Environmental chemistry through intelligent atmospheric data analysis
Introduction
Mass spectrometry is the name given to a collection of analytical techniques that measure the mass-to-charge ratio (m/z) of gas-phase ions generated from a wide variety of material types (air, biological tissue, minerals, etc.). These ions can be formed from any phase, using a diverse array of methods such as electron beams, voltage gradients, lasers, chemical reactions, and others. The analysis of the ions is done by separating or filtering them using electromagnetic fields and there are multiple methods that are commonly used, all of which are termed “mass spectrometry”. For measurements of complex systems made up of many components, mass spectrometry experiments are routinely coupled in an on-line manner to the output of a chemical separation device, for example a gas or liquid chromatograph, which delivers the constituent pure components to the mass spectrometer, separated in time. This simplifies the resulting mass spectrum. In cases where this pre-separation is not possible, each chemical compound in the sample can generate anywhere from zero to tens of distinct ions (from the intact molecule or from fragments or rearrangements of it, or formed via gas-phase reactions) which are overlaid in the resulting mass spectrum. Thus, the details of mass spectrometry experiments and their results can be complex.

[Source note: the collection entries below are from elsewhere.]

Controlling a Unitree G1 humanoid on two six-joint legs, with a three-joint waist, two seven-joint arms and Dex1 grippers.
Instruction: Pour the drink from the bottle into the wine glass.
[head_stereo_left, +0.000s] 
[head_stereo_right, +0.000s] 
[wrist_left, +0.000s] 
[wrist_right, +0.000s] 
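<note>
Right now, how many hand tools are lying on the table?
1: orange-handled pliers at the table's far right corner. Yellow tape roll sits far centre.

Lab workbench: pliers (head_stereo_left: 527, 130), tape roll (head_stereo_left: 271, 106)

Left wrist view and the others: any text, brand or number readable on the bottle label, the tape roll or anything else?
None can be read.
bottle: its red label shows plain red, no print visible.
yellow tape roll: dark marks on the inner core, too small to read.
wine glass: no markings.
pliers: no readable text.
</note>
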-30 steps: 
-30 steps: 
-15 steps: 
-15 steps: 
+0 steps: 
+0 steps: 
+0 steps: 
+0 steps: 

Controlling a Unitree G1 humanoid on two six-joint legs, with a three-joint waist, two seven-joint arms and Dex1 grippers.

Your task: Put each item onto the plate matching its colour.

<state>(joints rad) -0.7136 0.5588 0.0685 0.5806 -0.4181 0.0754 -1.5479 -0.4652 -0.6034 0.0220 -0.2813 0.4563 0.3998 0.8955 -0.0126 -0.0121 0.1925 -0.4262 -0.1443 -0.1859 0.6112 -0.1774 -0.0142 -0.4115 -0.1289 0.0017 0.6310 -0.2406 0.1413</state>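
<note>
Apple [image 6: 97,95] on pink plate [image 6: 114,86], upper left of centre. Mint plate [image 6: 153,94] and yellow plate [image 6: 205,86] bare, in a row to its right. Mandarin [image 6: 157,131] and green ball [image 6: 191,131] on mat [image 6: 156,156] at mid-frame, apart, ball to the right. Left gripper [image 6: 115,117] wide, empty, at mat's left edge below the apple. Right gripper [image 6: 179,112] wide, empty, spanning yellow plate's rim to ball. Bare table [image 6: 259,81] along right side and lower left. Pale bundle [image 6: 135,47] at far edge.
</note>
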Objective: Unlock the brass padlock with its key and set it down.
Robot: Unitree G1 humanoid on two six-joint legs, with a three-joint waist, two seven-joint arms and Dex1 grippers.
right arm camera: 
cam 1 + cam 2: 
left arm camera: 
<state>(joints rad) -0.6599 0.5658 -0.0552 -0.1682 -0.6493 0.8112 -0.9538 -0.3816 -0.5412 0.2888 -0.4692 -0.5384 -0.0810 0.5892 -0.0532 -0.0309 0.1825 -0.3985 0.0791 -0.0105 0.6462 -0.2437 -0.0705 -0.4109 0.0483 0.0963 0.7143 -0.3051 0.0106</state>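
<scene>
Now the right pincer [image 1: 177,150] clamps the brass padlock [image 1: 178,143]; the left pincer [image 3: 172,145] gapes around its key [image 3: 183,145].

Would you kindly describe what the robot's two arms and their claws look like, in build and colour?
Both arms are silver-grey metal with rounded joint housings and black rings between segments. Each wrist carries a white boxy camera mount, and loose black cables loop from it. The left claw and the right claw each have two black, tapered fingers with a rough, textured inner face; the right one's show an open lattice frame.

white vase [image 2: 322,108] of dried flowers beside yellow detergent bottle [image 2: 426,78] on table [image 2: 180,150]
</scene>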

There has been an explosion in use of mass spectrometers in recent decades (Grayson, 2005), with systems becoming smaller and, in some cases, portable. As ionization sources have been discovered or applied in new ways, a wider array of samples can be converted into gas-phase ions for analysis. And as the need for detailed information about chemical composition has emerged as a critical scientific challenge in many areas, mass spectrometers are attractive as they provide near-universal detection. Particularly in the realm of analysis of biological molecules (Dass, 2000) and in the analysis of environmental samples (Richardson, 2006), mass spectrometry has emerged as a technique of choice. Often, the analysis is done in situ rather than in the laboratory, as more field-deployable mass spectrometer systems are developed (Suess and Prather, 1999, Badman and Cooks, 2000). Mass spectrometers are routinely used to analyze air and water in situ and in real-time. Solid samples, such as soil (organic and mineral components) and food products can also be analyzed in situ, leading to the potential to detect contamination where it exists without traditional sample workup. These advances in instrument design have also been accompanied by increases in sensitivity, making analysis of very small samples possible.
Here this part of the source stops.